Excitotoxicity, oxidative stress, and neuronal injury

This chapter explores mechanisms associated with organophosphates (OP) induced neurotoxicity by probing their effects on oxidative stress and associated dendritic degeneration of pyramidal neurons in the CA1 hippocampal area. It also investigates different pathways to attenuate biomarkers of oxidative damage associated with anticholinesterase exposure and the extent to which such attenuation is accompanied by rescue from neurodegeneration. Exposure to OP nerve agents induces seizures, rapidly progressing to status epilepticus and profound structural brain damage. The progression of events includes initial high cholinergic activity followed by activation of glutamatergic neurons as a result of release of glutamate.
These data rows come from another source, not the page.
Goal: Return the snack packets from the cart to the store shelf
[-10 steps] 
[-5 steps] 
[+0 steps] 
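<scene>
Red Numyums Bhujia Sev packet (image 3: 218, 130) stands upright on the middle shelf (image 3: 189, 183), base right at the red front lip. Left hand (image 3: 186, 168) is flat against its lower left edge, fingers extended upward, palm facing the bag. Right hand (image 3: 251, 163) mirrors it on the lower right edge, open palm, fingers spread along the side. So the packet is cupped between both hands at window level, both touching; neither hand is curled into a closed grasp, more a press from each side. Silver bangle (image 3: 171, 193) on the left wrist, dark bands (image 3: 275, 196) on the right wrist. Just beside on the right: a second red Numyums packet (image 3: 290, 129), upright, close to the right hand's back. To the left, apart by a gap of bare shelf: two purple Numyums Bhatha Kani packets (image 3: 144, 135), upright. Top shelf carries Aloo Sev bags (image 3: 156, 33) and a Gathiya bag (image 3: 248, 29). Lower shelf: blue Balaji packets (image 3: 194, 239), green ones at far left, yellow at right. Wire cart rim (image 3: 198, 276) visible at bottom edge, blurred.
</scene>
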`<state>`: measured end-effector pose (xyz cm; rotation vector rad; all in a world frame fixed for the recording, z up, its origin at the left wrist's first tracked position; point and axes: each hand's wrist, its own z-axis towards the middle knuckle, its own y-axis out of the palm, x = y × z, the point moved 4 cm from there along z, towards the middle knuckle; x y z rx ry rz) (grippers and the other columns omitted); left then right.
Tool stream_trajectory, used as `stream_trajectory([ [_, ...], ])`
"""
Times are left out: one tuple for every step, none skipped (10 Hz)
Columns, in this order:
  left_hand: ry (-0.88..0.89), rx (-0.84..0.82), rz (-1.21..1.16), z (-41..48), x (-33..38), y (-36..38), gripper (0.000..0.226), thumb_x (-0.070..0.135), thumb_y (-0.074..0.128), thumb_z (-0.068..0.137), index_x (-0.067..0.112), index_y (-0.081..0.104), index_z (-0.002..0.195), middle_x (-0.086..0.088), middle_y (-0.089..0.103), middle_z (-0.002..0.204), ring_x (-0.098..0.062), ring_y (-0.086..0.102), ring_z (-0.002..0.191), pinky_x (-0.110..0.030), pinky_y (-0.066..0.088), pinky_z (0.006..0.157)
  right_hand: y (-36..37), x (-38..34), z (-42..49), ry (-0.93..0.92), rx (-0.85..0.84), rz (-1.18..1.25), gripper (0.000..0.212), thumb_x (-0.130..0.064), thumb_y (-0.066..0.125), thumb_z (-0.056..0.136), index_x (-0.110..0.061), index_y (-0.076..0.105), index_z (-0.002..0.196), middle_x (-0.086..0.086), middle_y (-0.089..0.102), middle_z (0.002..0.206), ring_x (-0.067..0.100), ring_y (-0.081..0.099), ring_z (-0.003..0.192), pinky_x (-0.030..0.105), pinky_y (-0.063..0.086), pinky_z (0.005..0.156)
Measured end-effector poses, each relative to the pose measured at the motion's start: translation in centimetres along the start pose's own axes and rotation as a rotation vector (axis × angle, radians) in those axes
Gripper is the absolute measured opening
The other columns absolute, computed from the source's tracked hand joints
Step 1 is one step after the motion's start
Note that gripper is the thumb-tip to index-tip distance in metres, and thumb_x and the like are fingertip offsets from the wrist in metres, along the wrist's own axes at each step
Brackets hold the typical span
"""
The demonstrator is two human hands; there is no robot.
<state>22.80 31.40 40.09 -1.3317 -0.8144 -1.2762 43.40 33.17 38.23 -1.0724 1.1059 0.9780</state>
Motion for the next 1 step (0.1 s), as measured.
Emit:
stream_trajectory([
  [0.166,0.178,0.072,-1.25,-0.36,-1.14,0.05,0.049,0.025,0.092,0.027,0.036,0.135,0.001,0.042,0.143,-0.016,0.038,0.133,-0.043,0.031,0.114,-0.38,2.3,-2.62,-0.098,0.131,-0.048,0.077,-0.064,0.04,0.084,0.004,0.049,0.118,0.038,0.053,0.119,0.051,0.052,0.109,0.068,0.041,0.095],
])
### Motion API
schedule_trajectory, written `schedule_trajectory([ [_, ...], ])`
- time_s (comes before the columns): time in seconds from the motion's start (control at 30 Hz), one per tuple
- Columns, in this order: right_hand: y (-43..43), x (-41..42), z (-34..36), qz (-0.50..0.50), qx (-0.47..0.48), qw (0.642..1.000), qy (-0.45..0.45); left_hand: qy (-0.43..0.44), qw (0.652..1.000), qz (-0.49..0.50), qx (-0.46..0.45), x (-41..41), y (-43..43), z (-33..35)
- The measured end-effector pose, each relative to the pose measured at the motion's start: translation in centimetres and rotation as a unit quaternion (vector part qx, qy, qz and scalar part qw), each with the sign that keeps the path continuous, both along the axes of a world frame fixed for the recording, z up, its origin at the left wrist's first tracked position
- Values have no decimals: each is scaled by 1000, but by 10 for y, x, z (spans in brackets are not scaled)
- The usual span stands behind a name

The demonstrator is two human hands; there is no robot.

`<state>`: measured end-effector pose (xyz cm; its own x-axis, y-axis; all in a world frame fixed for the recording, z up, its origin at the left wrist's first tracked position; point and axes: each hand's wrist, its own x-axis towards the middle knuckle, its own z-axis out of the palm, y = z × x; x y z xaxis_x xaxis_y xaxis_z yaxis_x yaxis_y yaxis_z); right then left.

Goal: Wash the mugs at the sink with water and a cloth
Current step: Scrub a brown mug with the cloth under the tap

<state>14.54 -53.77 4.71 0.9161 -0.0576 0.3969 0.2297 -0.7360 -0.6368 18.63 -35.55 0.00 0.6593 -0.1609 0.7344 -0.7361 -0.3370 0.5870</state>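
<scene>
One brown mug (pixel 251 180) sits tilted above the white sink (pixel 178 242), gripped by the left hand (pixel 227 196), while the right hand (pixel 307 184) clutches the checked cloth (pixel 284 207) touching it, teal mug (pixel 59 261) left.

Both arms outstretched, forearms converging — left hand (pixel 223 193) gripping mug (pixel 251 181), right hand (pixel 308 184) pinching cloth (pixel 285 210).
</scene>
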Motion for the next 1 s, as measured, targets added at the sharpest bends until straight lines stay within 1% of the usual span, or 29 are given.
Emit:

Moreover, glutamate stimulates the continuous release of ACh, contributing to further excitatory stimulation, prolongation of the seizures, and excitotoxic neurodegeneration in vulnerable brain areas. The ensuing neuronal damage is thought to result from intense transient influx of calcium leading to mitochondrial functional impairment, cytochrome c inactivation, depletion of ATP, simultaneous formation of free radical species, and oxidative stress. Among promising candidates as antidotes against CNS intoxication by OP nerve agents, memantine (MEM) has been shown to pose both antiexcitotoxic and antiepileptic properties. Memantine is an uncompetitive NMDA receptor antagonist, clinically used for the treatment of Alzheimer's disease, Parkinson's disease, and spasticity, in the absence of serious side effects.